Ironshore correctly points out that this court and others have held that an insured cannot base an IFCA claim purely on a violation of Washington's insurance regulations. E.g., Seaway Props., LLC v. Fireman's Fund Ins. Co., 16 F.Supp. 3d 1240, 1255 (W.D. Wash. 2014) (citing cases). But Cedar Grove has also alleged the trigger for an IFCA suit-an "unreasonabl[e] deni[al] [of] a claim for coverage or payment of benefits...." RCW 48.30.015(1). A refusal to pay a demand for coverage reasonably promptly is an unreasonable denial of benefits, even if only temporary. Because Cedar Grove has alleged at least that much, it has stated an IFCA claim.

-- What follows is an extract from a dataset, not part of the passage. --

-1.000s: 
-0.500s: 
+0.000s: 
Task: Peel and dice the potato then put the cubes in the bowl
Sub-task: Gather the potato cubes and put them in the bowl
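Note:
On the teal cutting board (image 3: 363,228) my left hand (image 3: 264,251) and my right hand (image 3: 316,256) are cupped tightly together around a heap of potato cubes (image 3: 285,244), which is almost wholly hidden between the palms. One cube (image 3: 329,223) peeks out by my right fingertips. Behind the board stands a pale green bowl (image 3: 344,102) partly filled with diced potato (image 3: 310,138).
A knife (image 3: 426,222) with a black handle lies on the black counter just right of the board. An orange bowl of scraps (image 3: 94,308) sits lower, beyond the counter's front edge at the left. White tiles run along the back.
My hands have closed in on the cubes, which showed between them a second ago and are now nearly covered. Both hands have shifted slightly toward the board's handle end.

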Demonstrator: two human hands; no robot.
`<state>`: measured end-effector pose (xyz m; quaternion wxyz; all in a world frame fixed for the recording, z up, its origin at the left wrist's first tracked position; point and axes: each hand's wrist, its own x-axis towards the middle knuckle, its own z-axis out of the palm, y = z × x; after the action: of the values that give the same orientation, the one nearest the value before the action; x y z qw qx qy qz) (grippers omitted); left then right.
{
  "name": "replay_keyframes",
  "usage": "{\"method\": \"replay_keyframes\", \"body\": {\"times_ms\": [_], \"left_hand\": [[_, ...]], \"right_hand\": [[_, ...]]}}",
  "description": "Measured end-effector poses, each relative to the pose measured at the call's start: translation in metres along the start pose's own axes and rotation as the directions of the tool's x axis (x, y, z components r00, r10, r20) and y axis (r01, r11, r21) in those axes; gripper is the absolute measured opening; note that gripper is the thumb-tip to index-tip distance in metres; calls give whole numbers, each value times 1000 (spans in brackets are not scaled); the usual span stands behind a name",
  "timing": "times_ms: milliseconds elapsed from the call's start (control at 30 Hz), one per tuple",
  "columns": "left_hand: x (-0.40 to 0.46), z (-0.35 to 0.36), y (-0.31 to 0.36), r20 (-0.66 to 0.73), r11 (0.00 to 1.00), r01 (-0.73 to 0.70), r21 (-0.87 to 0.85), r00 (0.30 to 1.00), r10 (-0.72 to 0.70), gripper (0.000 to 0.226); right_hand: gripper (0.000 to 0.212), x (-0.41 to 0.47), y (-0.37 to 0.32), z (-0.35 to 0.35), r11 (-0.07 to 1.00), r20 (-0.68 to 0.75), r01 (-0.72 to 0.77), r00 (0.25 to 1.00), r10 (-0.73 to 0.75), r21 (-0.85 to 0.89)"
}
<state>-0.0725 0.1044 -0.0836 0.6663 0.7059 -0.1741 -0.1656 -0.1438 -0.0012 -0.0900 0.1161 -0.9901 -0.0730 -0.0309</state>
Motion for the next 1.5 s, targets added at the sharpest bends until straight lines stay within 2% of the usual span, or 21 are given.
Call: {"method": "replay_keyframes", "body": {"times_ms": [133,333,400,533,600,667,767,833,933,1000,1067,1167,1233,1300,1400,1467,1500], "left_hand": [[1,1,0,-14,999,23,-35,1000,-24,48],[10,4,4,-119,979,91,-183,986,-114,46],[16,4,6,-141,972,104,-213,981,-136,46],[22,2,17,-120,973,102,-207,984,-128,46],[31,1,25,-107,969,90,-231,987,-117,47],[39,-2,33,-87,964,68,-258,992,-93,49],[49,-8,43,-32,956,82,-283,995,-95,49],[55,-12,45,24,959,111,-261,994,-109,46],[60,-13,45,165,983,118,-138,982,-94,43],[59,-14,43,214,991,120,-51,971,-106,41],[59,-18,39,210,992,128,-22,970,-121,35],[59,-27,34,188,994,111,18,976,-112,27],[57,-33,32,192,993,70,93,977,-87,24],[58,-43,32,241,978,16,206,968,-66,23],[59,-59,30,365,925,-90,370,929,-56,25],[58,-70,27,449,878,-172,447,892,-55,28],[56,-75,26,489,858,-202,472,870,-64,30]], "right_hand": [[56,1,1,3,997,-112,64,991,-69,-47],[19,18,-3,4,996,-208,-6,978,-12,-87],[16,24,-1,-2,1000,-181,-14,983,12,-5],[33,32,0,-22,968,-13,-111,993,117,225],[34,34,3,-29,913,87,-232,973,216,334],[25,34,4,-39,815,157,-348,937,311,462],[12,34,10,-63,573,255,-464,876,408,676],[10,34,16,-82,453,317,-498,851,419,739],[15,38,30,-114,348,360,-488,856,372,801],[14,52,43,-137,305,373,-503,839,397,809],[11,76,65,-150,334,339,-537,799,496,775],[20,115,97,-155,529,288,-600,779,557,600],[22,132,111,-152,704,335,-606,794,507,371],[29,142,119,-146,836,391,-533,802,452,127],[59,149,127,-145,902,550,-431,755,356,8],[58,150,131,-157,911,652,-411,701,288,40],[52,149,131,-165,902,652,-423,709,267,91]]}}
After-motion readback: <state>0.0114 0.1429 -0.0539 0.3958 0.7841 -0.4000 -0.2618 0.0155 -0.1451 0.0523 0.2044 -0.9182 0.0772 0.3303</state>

Ironshore argues that Cedar Grove lacks standing to invoke IFCA because it is not a "first party claimant to a policy of insurance, " as IFCA requires. RCW 48.30.015(1). IFCA's definition of first-party claimant, however, is an "individual, corporation, ... or other legal entity asserting a right to payment as a covered person under an insurance policy...." RCW 48.30.015(4). With respect to at least its demand for defense costs, Cedar Grove is a first-party claimant. At least one of this District's judges has reached a conclusion that Ironshore contends supports its position. Cox v. Cont'l Cas. Co., No. C13-2288MJP, 2014 U.S. Dist. LEXIS 68081, at *15 (W.D. Wash. May 16, 2014), declined to reconsider at 2014 U.S. Dist. LEXIS 78457 at *5-8 (W.D. Wash. Jun. 6, 2014), reiterated at King County v. Travelers Indem. Co., No. C14-1957MJP, 2015 U.S. Dist. LEXIS 53609, at *3-6 (W.D. Wash. Apr. 23, 2015). In Cox, the court decided that a dentist's patients could not, after his assignment of his claims against his insurer to them, invoke IFCA in a suit against the insurance company. 2014 U.S. Dist. LEXIS 68081, at *15 ("The professional liability policy [the dentist] had with [his insurer] is a third-party policy. Thus, he was never a first party claimant' under the IFCA and could not assign an IFCA claim to Plaintiffs."). This court does not reach the same conclusion. IFCA gives a cause of action to a first-party claimant, it does not require that the claimant have a first-party policy. The only additional threshold limitation IFCA imposes is that the "first party claimant" "assert[] a right to payment as a covered person under an insurance policy... arising out of the occurrence of the contingency or loss covered by such a policy or contract." RCW 48.30.015(4). With respect to at least Cedar Grove's claim for defense costs, it is a claimant asserting a right to a payment arising out of an insured contingency-the filing of a covered lawsuit against it. Accord City of Bothell v. Berkley Regional Specialty Ins. Co., No. C14-791RSL, 2014 U.S. Dist. LEXIS 145644, at *28 (W.D. Wash. Oct. 10, 2014). The court will not preclude revisiting this issue at the time when the parties can focus on IFCA, as opposed to their struggle to find a single forum for their dispute. For now, the court rules that Cedar Grove is a first-party claimant within the meaning of IFCA, at least as to its claim for an unreasonable denial of payment of its defense costs.

III. CONCLUSION

For the reasons stated above, the court DENIES Ironshore's motion to dismiss (Dkt. # 11), directs the clerk to TERMINATE Cedar Grove's motion for supplemental briefing (Dkt. # 27) because it is moot, and GRANTS Cedar Grove's motion invoking the first-to-file rule (Dkt. # 35). The parties shall comply with the court's orders as to Cedar Grove's amended complaint and a joint statement on the status of the New York action.